=== Exercise brief ===
List each line of the data that holds the word "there".

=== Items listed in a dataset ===
──────────

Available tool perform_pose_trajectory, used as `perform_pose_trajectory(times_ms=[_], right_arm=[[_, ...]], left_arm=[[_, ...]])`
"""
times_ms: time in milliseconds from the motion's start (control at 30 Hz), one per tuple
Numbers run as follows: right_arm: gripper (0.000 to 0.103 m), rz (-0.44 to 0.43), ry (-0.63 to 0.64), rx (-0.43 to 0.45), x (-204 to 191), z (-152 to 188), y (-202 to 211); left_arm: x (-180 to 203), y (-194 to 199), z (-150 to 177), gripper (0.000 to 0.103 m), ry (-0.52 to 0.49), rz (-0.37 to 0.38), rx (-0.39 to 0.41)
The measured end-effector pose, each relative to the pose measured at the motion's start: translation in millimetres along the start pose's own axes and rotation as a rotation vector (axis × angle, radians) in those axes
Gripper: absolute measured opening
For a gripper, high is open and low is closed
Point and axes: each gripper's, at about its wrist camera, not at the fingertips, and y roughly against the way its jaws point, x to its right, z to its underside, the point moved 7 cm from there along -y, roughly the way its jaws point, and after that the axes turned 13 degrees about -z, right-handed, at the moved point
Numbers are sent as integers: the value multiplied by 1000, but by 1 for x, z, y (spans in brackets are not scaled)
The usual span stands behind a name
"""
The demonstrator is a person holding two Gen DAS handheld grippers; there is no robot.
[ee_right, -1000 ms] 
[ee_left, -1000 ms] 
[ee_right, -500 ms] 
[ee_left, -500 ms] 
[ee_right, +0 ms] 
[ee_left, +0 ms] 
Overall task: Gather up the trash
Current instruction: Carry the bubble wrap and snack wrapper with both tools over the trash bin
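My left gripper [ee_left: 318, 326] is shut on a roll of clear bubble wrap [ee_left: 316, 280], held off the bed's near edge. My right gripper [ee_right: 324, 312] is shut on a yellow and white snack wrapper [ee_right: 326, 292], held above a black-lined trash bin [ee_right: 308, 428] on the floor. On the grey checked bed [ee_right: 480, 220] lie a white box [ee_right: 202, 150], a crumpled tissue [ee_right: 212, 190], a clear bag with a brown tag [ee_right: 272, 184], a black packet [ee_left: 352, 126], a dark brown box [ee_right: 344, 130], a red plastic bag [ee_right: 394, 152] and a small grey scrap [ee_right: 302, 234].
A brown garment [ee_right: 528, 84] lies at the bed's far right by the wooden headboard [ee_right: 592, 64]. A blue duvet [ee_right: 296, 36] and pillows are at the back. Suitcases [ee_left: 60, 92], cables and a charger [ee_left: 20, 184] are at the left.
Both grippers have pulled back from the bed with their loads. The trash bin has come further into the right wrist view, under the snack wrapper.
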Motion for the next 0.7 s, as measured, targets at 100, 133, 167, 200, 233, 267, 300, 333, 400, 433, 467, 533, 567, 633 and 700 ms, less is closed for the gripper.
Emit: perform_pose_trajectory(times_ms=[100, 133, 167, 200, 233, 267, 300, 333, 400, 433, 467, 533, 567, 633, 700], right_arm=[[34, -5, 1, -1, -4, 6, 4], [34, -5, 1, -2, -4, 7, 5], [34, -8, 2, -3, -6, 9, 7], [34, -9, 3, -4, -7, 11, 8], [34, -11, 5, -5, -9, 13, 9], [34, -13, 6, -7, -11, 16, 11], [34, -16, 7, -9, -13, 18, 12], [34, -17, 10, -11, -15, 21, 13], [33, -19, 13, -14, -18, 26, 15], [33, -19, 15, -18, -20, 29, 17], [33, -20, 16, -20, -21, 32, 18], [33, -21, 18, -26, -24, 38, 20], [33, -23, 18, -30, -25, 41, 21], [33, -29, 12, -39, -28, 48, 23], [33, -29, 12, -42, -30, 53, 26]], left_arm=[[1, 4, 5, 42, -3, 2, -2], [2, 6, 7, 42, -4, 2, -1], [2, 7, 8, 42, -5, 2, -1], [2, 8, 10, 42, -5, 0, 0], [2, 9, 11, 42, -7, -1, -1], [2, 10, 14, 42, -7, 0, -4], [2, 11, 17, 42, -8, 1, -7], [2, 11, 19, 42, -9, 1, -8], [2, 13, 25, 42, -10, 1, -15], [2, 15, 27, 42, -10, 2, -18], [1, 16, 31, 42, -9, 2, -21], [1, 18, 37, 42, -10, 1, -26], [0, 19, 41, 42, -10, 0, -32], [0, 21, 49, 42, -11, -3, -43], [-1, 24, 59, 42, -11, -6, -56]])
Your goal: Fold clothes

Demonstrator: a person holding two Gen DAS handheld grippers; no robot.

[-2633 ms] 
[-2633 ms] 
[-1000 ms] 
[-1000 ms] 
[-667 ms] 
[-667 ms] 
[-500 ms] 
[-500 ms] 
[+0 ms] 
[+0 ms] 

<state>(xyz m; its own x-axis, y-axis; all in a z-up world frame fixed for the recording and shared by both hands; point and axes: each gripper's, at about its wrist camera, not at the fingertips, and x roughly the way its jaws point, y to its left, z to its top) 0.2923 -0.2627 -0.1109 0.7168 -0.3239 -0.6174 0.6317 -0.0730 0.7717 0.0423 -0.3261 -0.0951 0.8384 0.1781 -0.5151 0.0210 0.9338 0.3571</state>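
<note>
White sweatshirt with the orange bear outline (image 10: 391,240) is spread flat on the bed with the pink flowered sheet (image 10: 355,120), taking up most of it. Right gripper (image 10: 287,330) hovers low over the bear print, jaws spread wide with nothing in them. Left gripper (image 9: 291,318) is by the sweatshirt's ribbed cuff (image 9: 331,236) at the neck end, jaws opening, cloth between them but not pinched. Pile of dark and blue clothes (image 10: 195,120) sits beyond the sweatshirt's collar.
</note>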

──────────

=== Written reply ===
Point and axes: each gripper's, at about its wrist camera, not at the fingertips, and y roughly against the way its jaws point, x to its right, z to its underside, the point moved 7 cm from there along -y, roughly the way its jaws point, and after that the axes turned 13 degrees about -z, right-handed, at the moved point
The demonstrator is a person holding two Gen DAS handheld grippers; there is no robot.

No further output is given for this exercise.